You want "&" and "|".

Josef
--
Mails please to josef dot moellers
and I'm on gmx dot de.

Re: Symbolic representation of logical operators

On Sun, 19 Aug 2007 17:26:38 +0200, Josef Moellers
<5502109103600001@t-online.de> wrote:

>> Some logical operators have symbolic representation. For example:
>>
>> The doubleampersand && represents the "and" operator
>> The doublepipe || represents the "or" operator
>> The pling ! represents the "not" operator
>>
>> What is the symbolic representation for the "xor" operator?
>> I don't appear to be able to find this in any documentation.
>
>The caret "^".

Except that it is a bitwise operator.


Michele
--
{$_=pack'B8'x25,unpack'A8'x32,$a^=sub{pop^pop}->(map substr
(($a||=join'',map--$|x$_,(unpack'w',unpack'u','G^ ..'KYU;*EVH[.FHF2W+#"\Z*5TI/ER 256),7,249);s/[^\w,]/ /g;$ \=/^J/?$/:"\r";print,redo}#JAPH,

Re: Symbolic representation of logical operators

Josef Moellers <5502109103600001@t-online.de> wrote:
>
> The caret "^".
>
> BTW as Jürgen has pointed out, "&&" is not a bitwise and but rather a
> logical and and it short-circuits, likewise "||" is a logical or:

I am not looking for a bitwise operator, I am looking for a the
symbolic form of a logical exclusive or to compliment the && and || operators,

The logic being as follows:

false (symbol) false = false
false (symbol) true = true
true (symbol) false = true
true (symbol) true = false (a conventional || or would return true here)

I hope that makes sense.

Mark.

--
Mark Hobley
393 Quinton Road West
QUINTON
Birmingham
B32 1QE

Email: markhobley at hotpop dot donottypethisbit com

http://markhobley.yi.org/

Re: Symbolic representation of logical operators

Mark Hobley wrote:
> Some logical operators have symbolic representation. For example:
>
> The doubleampersand && represents the "and" operator
> The doublepipe || represents the "or" operator
> The pling ! represents the "not" operator
>
> What is the symbolic representation for the "xor" operator?
> I don't appear to be able to find this in any documentation.

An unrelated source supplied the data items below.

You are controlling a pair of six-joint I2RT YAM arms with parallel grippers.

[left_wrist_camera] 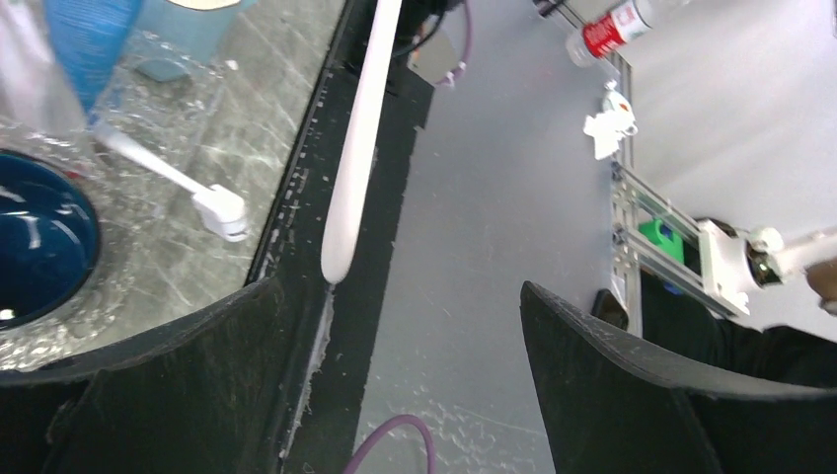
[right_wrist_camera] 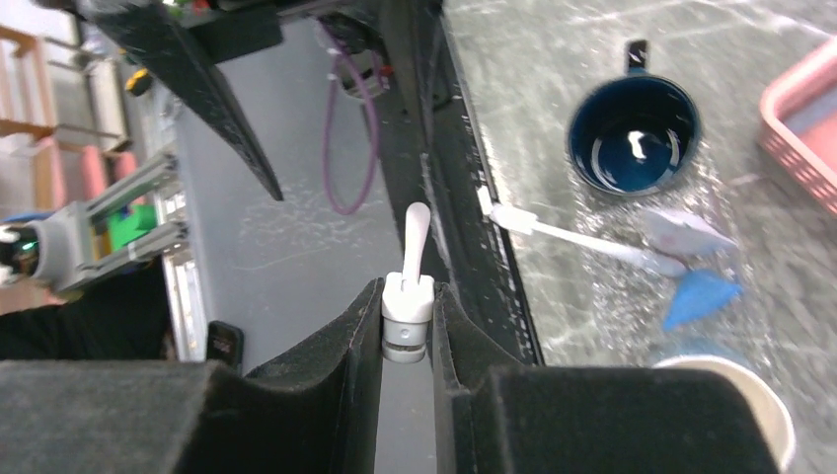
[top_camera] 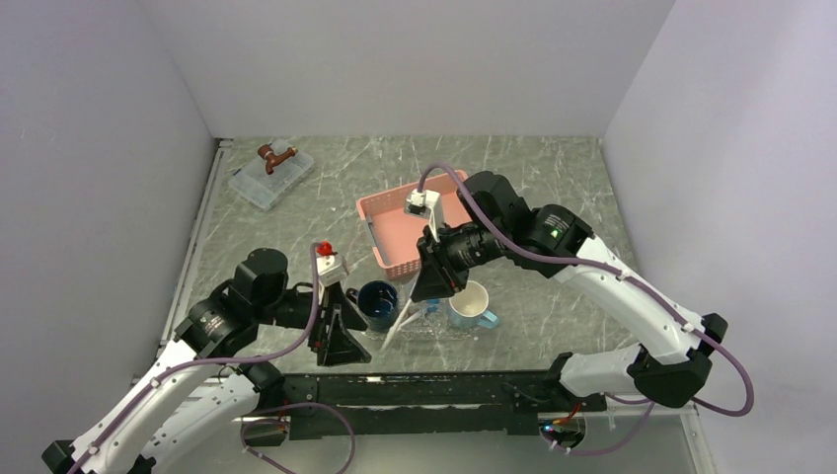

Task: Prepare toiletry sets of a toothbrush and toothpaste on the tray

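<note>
My right gripper [right_wrist_camera: 407,288] is shut on the head end of a white toothbrush [right_wrist_camera: 418,225]. That toothbrush [top_camera: 399,328] slants down toward the table's near edge, beside the clear bumpy tray [top_camera: 441,331]. In the left wrist view its handle [left_wrist_camera: 359,138] ends just ahead of my left gripper [left_wrist_camera: 397,296], which is open and holds nothing. A second toothbrush [right_wrist_camera: 577,240] lies on the tray [right_wrist_camera: 602,301], with a blue toothpaste [right_wrist_camera: 699,296] close by. The left gripper [top_camera: 342,348] sits left of the tray.
A dark blue mug [top_camera: 378,303] stands at the tray's left end and a light blue mug [top_camera: 471,305] at its right. Behind them is a pink basket [top_camera: 387,212]. A clear lidded box [top_camera: 270,178] sits at the back left. A black rail [top_camera: 434,387] runs along the near edge.
</note>
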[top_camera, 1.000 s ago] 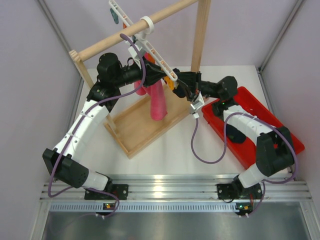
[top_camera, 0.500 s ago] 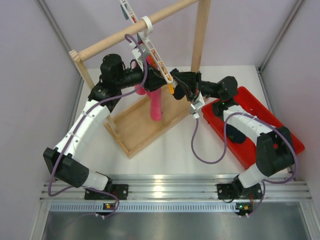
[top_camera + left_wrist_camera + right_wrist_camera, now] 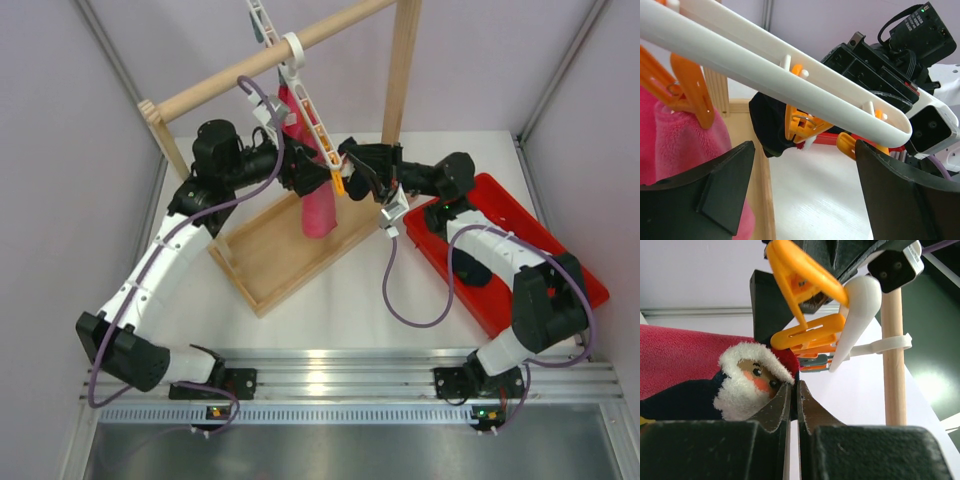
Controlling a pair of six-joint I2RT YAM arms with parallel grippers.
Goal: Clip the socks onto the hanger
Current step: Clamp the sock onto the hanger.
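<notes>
From above, you see the hanger (image 3: pixel 303 100) hanging tilted by its ring on the wooden rail (image 3: pixel 215 85). The pink cloth (image 3: pixel 318 210) hangs under it. The left gripper (image 3: pixel 322 178) and the right gripper (image 3: pixel 350 168) meet at its lower end. Their black bodies cover the clips there, so you cannot read the fingers. A dark shape, the other sock (image 3: pixel 470 270), lies in the red tray (image 3: pixel 560 260), half under the right arm.

In the left wrist view, the left fingers stand wide apart with nothing between them. Above them an orange clip (image 3: pixel 799 125) touches the sock (image 3: pixel 765 125). Whether it bites the fabric is hard to see.

In the right wrist view, the right fingers are pressed together on the sock's red edge. The pinch itself is partly hidden.
</notes>
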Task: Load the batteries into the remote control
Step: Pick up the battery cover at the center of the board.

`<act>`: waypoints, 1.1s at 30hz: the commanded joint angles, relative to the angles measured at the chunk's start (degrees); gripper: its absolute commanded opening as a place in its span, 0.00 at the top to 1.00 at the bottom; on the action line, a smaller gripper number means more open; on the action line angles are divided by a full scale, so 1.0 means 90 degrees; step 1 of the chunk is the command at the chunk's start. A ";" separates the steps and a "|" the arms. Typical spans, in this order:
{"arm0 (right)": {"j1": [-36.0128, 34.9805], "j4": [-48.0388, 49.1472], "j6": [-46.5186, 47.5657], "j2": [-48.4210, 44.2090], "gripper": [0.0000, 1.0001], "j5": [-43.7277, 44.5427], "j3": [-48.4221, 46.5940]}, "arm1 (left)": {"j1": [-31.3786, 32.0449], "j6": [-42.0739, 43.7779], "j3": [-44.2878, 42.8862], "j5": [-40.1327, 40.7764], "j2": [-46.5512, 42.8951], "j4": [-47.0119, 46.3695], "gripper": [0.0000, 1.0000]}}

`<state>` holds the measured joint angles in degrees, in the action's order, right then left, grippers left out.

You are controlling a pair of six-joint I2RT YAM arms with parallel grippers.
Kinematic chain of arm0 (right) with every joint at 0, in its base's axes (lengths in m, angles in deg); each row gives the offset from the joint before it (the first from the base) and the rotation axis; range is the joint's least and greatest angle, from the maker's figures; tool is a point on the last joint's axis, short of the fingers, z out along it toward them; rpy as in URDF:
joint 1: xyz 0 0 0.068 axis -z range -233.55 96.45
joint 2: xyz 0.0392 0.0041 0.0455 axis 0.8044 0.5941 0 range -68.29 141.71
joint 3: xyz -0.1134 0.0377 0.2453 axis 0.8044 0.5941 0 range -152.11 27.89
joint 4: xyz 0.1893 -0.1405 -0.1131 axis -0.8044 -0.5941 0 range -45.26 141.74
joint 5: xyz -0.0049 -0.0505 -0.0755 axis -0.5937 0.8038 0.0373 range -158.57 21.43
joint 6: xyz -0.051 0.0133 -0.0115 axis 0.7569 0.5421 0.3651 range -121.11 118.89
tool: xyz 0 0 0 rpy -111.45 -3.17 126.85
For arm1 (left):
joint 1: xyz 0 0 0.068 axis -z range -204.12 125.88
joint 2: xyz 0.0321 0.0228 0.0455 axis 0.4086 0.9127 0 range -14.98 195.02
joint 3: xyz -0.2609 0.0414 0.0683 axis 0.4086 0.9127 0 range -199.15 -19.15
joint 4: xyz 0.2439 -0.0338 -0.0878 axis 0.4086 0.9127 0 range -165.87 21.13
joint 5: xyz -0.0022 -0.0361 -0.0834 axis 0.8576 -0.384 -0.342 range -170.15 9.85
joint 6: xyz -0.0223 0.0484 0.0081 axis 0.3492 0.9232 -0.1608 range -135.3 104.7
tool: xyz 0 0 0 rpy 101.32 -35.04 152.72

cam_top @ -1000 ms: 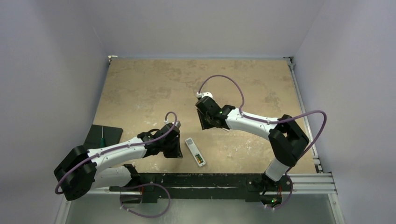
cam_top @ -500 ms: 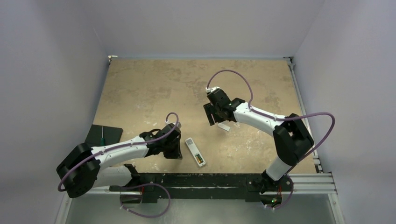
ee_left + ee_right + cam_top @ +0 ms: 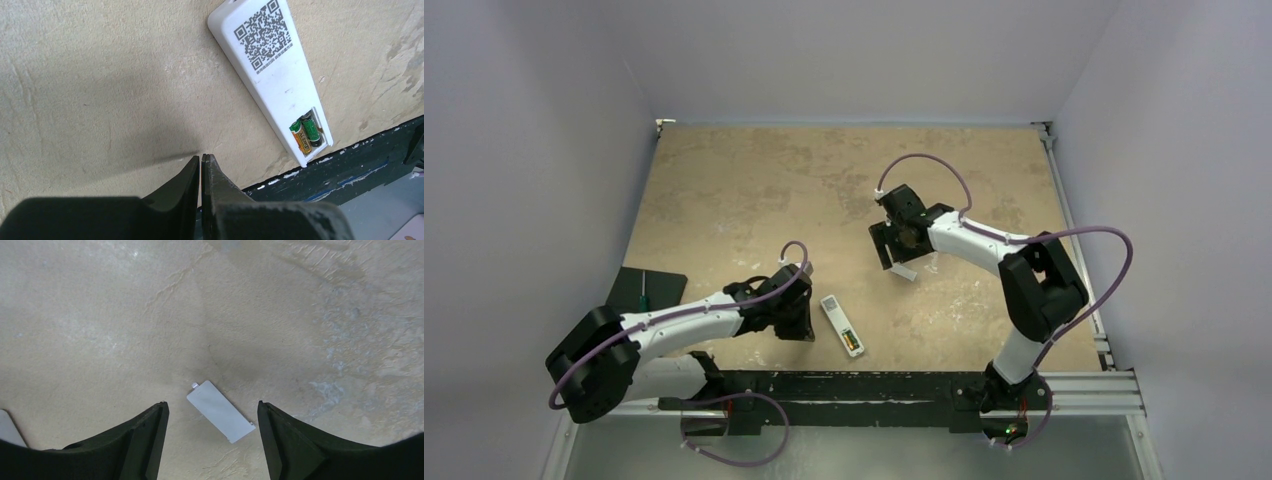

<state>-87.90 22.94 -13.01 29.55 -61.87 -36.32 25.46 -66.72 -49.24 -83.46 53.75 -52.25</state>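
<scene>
The white remote control [image 3: 840, 323] [image 3: 270, 70] lies back-up near the table's front edge, its recess uncovered. Two batteries [image 3: 305, 134], one gold, one dark green, sit side by side in that recess. My left gripper [image 3: 805, 322] [image 3: 201, 158] is shut and empty, just left of the remote. A flat white battery cover [image 3: 904, 271] [image 3: 220, 411] lies on the table to the remote's right. My right gripper [image 3: 898, 243] [image 3: 212, 410] hovers open directly above the cover, one finger on each side, touching nothing.
A black pad [image 3: 646, 290] holding a green-handled tool sits off the table's left edge. A dark rail [image 3: 874, 385] runs along the near edge. A white corner of the remote [image 3: 9, 428] shows at the right wrist view's left edge.
My right gripper swung back and right, opened wide, and now hangs over the white cover, which was hidden beneath it before. The left arm and remote stayed put.
</scene>
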 commanded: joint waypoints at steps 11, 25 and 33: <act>0.0141 -0.0052 -0.0128 0.0325 0.26 -0.0440 0.0142 | 0.0018 0.0145 -0.0047 -0.0109 0.0059 -0.0202 0.93; 0.0145 -0.0051 -0.0328 0.0345 0.33 -0.0338 0.0366 | 0.0018 0.0111 0.0098 -0.0121 -0.0129 -0.0242 0.93; 0.0135 -0.0248 -0.0444 0.0340 0.48 -0.0120 0.0410 | 0.0018 0.0092 0.0174 -0.0125 -0.0234 -0.0263 0.93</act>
<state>-86.54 22.62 -15.24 32.59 -64.12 -34.11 25.46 -66.72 -48.17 -84.40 52.91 -53.08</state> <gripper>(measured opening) 0.546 0.068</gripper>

No, "&&" does not represent the "and" operator. Those are two
different operators - they have different precedences. If you
replace one for the other in a program you will often get different
results; they are not interchangeable.

The answer to your question is that there is none.
-Joe

Re: Symbolic representation of logical operators

Mark Hobley wrote:
> Josef Moellers <5502109103600001@t-online.de> wrote:
>> The caret "^".
>>
>> BTW as Jürgen has pointed out, "&&" is not a bitwise and but rather a
>> logical and and it short-circuits, likewise "||" is a logical or:
>
> I am not looking for a bitwise operator, I am looking for a the
> symbolic form of a logical exclusive or to compliment the && and || operators,
>
> The logic being as follows:
>
> false (symbol) false = false
> false (symbol) true = true
> true (symbol) false = true
> true (symbol) true = false (a conventional || or would return true here)
>
> I hope that makes sense.

OK, my fault.

How about "!="?

for my $v1 (0,1) {
for my $v2 (0,1) {
print "$v1 != $v2 = ", $v1 != $v2, "\n";
}
}

Josef
--
Mails please to josef dot moellers
and I'm on gmx dot de.

Re: Symbolic representation of logical operators

Mark Hobley wrote:
> I am not looking for a bitwise operator, I am looking for a the
> symbolic form of a logical exclusive or to compliment the && and || operators,

print (2 && 3); # 3, Ok, I was expecting 1, but checked documentation
print (0 && 2); # 0, Ok
print (2 || 3); # 3, Ok, again documented
print (0 || 2); # 2, Ok documented
print (2 ^^ 3); # Syntax error, I hoped 0 (true xor true = false)
print (7 ^ 2); # 5, Ok, but that is a bitwise operator. I am testing logicals
print (7 xor 2); # Empty string, I was expecting 0 (true xor true = false)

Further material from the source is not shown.